• AIM OF THE TASK
Work out how many lines in the following entries contain the string "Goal", and write only that number.

(Items from a data source)
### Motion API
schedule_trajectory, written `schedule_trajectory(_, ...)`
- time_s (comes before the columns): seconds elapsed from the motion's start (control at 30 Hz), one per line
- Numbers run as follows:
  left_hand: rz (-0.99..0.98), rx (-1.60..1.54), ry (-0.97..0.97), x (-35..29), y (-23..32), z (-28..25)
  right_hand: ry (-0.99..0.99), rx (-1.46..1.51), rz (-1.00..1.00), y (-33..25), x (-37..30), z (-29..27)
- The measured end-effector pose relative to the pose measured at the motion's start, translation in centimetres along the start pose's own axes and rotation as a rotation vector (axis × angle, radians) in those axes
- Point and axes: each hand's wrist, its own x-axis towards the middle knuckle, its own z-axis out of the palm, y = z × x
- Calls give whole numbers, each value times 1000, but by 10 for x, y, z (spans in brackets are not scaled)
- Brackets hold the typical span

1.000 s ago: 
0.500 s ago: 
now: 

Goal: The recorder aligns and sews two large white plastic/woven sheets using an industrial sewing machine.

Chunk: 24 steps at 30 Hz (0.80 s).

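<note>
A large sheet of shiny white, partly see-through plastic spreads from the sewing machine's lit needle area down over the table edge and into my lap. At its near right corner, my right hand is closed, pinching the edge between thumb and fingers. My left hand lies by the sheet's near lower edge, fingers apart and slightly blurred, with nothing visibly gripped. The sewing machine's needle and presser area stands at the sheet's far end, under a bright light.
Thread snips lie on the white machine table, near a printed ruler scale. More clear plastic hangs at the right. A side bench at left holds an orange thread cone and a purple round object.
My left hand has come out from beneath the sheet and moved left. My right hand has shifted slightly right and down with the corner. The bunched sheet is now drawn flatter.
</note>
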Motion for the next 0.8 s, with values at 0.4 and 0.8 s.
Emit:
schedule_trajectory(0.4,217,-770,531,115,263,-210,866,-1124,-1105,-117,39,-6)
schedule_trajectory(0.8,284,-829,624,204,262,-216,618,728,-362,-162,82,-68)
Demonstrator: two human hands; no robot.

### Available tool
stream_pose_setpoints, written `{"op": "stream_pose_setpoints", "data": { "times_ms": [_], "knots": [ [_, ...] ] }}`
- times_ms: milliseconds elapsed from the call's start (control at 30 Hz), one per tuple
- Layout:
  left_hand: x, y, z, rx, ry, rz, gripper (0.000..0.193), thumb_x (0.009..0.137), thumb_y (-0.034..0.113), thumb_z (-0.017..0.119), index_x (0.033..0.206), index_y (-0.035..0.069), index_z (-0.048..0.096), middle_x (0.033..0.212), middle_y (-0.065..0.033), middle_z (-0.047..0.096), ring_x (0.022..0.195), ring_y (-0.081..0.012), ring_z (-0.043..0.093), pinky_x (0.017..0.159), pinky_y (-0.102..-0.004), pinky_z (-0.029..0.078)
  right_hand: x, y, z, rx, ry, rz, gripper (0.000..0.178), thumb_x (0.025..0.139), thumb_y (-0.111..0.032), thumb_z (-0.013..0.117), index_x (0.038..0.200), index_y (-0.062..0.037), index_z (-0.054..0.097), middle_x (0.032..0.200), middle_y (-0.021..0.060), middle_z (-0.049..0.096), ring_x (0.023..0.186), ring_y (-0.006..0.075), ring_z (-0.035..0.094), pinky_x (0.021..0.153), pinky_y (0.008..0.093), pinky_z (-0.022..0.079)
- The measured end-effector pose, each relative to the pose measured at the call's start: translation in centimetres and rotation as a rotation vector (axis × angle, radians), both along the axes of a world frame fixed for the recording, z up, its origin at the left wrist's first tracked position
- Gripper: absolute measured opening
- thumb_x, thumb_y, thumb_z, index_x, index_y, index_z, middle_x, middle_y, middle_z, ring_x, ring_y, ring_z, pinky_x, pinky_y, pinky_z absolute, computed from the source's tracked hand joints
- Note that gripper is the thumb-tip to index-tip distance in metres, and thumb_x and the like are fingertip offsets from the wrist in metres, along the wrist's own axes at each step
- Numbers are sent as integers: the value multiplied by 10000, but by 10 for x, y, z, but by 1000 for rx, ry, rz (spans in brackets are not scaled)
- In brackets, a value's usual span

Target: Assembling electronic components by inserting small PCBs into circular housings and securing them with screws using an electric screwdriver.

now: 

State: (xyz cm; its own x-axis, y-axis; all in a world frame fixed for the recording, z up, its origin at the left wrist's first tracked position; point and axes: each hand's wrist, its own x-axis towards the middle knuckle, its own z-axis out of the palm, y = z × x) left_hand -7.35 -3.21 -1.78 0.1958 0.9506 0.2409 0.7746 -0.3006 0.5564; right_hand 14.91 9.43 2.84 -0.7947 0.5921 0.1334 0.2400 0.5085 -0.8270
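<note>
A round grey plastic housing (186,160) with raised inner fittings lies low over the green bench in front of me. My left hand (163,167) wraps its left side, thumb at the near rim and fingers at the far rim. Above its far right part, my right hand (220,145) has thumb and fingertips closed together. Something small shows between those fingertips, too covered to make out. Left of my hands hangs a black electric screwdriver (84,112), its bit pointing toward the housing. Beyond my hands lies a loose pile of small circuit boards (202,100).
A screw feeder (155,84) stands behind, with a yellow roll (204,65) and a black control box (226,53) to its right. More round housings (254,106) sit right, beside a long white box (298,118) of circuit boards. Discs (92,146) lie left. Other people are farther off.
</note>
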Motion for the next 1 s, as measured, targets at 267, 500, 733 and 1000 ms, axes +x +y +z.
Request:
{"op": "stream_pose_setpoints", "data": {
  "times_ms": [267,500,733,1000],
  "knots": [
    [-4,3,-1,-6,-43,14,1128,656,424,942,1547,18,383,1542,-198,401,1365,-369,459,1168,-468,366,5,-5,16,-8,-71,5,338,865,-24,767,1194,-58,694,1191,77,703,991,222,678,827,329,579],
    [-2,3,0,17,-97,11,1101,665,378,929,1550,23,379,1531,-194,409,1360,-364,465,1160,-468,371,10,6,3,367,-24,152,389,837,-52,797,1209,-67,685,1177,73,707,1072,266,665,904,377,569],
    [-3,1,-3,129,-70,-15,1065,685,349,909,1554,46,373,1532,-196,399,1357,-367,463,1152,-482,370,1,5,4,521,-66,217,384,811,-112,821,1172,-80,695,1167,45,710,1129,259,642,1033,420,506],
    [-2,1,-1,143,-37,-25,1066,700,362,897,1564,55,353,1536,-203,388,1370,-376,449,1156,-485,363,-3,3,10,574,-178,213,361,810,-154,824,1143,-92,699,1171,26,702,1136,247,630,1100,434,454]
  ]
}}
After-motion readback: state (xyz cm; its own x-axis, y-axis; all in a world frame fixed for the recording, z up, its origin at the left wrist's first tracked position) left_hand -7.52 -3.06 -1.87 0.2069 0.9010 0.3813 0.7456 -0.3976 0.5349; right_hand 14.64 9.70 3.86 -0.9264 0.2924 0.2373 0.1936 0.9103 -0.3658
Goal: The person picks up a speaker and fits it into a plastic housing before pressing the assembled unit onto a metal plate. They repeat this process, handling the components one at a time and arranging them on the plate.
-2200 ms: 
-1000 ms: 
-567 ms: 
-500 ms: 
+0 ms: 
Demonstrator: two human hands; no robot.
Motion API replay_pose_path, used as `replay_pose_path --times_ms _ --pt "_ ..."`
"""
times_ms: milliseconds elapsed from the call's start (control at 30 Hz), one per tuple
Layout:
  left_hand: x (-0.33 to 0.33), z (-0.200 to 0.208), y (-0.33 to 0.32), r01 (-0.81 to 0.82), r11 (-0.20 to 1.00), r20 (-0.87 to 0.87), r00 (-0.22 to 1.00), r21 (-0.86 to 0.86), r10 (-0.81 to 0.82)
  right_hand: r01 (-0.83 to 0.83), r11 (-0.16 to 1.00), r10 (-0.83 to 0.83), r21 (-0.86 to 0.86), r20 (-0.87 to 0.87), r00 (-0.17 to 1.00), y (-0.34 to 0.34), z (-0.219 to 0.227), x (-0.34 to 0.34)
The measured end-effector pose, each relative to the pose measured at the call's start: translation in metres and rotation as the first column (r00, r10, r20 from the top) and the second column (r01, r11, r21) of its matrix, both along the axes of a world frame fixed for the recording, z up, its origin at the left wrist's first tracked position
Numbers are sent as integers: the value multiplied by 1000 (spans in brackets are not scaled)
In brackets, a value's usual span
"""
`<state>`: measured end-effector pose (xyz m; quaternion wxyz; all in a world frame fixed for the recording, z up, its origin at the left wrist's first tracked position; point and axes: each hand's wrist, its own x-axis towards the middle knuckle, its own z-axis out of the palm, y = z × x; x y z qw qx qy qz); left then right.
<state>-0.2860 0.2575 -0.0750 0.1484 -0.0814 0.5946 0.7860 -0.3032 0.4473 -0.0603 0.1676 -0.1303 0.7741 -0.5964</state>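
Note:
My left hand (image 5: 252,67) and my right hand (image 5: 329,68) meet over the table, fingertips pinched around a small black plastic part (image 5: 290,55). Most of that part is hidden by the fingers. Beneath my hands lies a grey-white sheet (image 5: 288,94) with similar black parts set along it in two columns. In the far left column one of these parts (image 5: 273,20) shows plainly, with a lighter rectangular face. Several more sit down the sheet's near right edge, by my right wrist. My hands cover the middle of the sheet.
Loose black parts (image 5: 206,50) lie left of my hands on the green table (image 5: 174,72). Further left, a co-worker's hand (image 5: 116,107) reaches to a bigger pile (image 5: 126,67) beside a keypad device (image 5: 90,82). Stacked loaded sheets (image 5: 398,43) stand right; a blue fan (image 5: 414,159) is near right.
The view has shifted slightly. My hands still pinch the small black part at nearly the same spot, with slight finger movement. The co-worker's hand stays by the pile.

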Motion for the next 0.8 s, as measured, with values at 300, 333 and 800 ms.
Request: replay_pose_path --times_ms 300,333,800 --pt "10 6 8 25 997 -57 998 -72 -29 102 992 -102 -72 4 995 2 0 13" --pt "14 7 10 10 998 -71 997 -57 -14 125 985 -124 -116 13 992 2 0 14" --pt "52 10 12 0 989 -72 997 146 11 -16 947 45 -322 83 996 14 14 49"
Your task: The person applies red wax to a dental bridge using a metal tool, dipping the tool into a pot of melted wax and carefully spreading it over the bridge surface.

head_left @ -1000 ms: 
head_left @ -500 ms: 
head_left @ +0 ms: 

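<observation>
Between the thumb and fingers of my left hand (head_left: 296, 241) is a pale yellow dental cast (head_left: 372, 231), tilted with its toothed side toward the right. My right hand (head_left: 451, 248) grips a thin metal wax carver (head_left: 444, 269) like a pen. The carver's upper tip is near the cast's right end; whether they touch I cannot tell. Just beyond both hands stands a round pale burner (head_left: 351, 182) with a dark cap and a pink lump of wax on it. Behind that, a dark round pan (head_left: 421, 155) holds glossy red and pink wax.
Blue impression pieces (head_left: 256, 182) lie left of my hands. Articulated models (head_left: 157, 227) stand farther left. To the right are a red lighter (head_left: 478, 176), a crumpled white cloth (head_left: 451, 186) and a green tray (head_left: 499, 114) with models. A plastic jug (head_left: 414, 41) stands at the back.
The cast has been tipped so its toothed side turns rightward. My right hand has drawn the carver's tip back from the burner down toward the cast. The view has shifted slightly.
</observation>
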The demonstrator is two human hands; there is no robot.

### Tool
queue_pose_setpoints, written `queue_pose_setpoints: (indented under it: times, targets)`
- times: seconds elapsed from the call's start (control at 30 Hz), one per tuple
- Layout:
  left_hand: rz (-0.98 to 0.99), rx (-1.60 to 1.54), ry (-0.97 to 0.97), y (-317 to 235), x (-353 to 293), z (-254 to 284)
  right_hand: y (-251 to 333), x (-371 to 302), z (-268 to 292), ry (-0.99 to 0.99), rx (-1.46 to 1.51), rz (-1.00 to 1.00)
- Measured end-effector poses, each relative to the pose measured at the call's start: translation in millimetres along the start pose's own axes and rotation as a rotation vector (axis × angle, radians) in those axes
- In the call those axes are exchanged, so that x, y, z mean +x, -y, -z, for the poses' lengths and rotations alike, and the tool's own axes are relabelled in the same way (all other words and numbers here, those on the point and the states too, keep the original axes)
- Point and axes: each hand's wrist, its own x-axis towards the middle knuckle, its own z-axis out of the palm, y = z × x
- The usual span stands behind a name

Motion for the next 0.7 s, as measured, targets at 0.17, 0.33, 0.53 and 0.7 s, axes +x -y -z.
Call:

• REPLY TO THE TASK
2